TASK DESCRIPTION: Every line of the material must be given again verbatim. Skip the images.

ENTRIES SUPPLIED:
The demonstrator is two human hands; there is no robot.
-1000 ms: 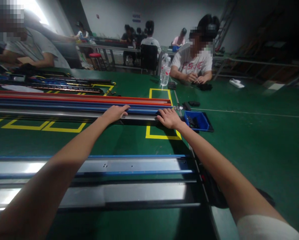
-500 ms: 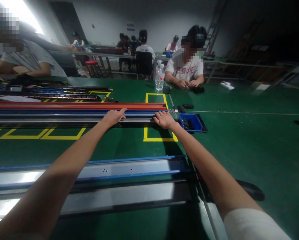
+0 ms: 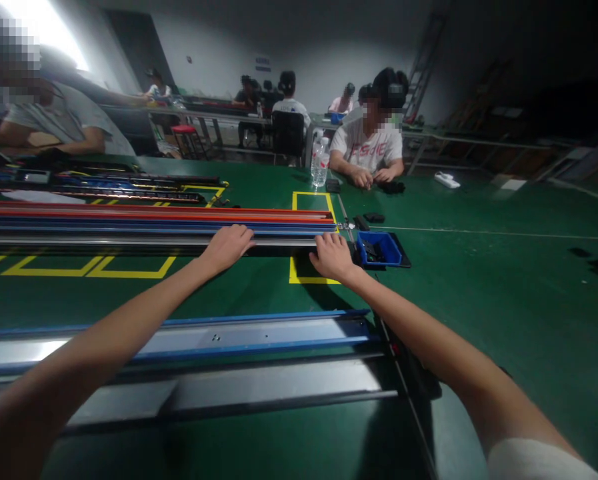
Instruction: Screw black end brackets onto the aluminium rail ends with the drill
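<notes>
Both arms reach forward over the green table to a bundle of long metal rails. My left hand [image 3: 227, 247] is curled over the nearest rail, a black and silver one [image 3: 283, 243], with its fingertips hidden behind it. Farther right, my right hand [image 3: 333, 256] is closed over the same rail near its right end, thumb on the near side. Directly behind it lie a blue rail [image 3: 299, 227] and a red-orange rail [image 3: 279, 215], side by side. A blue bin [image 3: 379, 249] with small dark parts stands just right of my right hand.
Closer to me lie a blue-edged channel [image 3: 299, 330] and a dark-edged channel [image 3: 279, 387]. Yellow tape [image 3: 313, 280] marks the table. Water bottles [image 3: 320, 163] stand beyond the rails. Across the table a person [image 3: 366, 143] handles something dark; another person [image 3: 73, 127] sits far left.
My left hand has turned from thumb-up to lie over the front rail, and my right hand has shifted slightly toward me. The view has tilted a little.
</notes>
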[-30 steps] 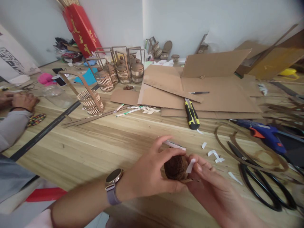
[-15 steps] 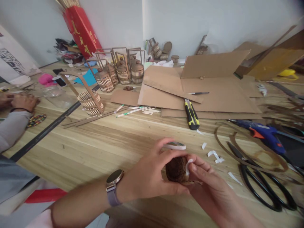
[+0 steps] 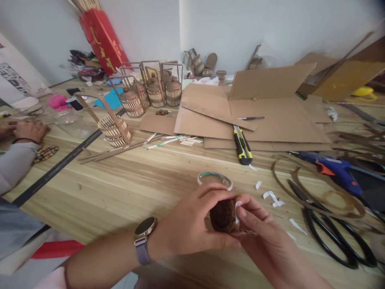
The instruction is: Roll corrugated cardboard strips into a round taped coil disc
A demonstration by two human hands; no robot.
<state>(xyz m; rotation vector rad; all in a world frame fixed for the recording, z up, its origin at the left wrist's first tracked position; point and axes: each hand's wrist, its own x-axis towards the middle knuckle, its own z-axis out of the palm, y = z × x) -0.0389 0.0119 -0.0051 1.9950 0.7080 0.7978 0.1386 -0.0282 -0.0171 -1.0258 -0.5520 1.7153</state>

EXERCISE RESULT:
The demonstrator is two human hands; there is no robot.
-1000 ms: 
-500 ms: 
+0 ms: 
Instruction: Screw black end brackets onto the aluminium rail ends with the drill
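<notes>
Both arms reach forward over the green table to a bundle of long metal rails. My left hand [image 3: 227, 247] is curled over the nearest rail, a black and silver one [image 3: 283, 243], with its fingertips hidden behind it. Farther right, my right hand [image 3: 333, 256] is closed over the same rail near its right end, thumb on the near side. Directly behind it lie a blue rail [image 3: 299, 227] and a red-orange rail [image 3: 279, 215], side by side. A blue bin [image 3: 379, 249] with small dark parts stands just right of my right hand.
Closer to me lie a blue-edged channel [image 3: 299, 330] and a dark-edged channel [image 3: 279, 387]. Yellow tape [image 3: 313, 280] marks the table. Water bottles [image 3: 320, 163] stand beyond the rails. Across the table a person [image 3: 366, 143] handles something dark; another person [image 3: 73, 127] sits far left.
My left hand has turned from thumb-up to lie over the front rail, and my right hand has shifted slightly toward me. The view has tilted a little.
</notes>
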[-30 steps] 
[-15 steps] 
[+0 steps] 
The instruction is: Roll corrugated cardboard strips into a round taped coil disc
A demonstration by two human hands; no robot.
<state>(xyz m; rotation vector rad; all in a world frame fixed for the recording, z up, its origin at the left wrist's first tracked position; point and axes: each hand's wrist, its own x-axis towards the middle knuckle, its own z-axis out of the palm, y = z × x) -0.0389 0.0119 -0.0051 1.9950 0.7080 0.7978 0.1386 -0.0282 -0.0171 -1.0258 -0.5520 1.7153</state>

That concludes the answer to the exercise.